Actividades como el taekwondo, karate, gimnasia y kung fu, pueden ser practicadas por toda la familia, lo cual fomenta la unidad y si no se puede en el dojo, se puede realizar en casa, incluso salir a caminar juntos, manejar bicicleta, etc, lo importante es la convivencia.

El poder convivir es parte de las artes marciales, el ser amable en casa es el inicio de la esencia marcial, de hecho, en  los centros de entrenamiento, suelen promocionar paquetes familiares a fin de que todos los integrantes se sumen a las clases, de tal manera que se afecte lo menos posible las finanzas del hogar. A final de cuentas es una de las mejores inversiones.

Los valores y principios impartidos en artes marciales son universales, aplican en todos lados respeto, fortaleza mental, capacidad de tomar decisiones y análisis, esto y más proporciona valor agregado a los ejercicios y habilidad para defenderse.

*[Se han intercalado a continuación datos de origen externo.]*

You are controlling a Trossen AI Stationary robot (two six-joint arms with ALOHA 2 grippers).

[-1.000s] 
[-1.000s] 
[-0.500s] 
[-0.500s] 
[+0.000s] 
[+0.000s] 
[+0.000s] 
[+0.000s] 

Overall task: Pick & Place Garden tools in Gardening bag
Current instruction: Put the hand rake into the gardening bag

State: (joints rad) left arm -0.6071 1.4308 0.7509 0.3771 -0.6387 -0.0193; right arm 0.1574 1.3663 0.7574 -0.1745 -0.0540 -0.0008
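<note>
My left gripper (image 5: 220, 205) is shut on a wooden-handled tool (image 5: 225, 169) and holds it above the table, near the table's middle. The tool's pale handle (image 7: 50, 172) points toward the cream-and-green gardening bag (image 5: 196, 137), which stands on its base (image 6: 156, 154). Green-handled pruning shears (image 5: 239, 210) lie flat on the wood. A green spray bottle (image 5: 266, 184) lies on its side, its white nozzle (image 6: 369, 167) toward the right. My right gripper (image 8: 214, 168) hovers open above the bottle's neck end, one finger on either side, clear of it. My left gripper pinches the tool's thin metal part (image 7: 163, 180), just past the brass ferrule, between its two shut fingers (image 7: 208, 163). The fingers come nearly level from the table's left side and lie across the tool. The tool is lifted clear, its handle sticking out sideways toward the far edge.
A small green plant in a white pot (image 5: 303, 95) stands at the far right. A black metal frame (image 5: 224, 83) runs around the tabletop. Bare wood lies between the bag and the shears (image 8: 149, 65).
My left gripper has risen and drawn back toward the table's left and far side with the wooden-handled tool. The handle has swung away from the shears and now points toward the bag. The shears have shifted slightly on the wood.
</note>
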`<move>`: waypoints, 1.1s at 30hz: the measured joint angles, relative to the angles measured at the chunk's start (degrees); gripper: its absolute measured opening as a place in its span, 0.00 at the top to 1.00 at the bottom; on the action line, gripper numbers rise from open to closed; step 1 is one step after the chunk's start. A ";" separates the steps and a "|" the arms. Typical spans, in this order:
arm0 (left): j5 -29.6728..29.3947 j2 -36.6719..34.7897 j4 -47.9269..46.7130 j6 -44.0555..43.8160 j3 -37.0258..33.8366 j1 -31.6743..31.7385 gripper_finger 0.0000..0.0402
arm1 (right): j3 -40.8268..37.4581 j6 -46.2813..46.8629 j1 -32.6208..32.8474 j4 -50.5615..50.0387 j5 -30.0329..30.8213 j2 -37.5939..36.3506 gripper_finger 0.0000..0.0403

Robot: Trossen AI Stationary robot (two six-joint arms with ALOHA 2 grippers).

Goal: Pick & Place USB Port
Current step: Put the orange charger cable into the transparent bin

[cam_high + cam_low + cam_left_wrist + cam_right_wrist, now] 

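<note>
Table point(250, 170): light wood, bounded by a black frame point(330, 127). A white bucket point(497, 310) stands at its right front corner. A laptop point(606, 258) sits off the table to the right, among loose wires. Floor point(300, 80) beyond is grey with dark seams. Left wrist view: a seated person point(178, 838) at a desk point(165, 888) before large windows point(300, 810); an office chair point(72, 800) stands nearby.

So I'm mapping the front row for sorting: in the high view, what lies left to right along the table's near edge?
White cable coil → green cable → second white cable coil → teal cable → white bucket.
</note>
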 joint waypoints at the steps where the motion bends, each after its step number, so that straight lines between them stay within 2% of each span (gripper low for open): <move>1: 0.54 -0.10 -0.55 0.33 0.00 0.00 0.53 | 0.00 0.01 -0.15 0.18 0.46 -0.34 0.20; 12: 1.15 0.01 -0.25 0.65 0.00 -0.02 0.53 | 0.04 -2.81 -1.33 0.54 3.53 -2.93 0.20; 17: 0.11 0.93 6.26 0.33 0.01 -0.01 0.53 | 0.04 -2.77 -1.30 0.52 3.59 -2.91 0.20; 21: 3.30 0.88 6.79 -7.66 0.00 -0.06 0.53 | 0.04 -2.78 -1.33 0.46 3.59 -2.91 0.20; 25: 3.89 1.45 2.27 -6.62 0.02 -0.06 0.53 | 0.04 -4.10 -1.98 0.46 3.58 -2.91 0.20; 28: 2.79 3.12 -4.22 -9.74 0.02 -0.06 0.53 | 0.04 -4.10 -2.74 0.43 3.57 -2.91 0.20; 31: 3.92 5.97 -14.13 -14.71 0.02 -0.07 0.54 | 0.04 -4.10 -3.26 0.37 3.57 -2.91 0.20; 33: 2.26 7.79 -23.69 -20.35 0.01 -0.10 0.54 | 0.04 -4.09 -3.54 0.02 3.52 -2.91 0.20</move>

De hecho, los credos en cada arte marcial aportan mensajes de superación personal más allá de las técnicas de combate. Como ejemplo les comparto el decreto de la Defensa Personal Holística, el cual se adapta a cualquier arte marcial, incluso a quien no entrene ya que constituye un estilo de vida.

Me muevo para avasallar, conquistar y hacer realidad mis metas, me enfrento a mis peores miedos y los derroto porque quiero, puedo y lo hago, soy una persona de éxito. Hoy, conquisto lo imposible, hoy me activo para ganar, hoy soy potencia explosiva sin miedo a nada.

Soy atrevido como el tigre, ligero como un águila, ágil como ciervo y fuerte como león. Este tipo de pensamientos, repetidos una y otra vez al terminar la clase aportan mayor seguridad en los alumnos, incluso lo pueden repetir antes de realizar un examen escolar o bien, al asumir un reto profesional y combatir la depresión.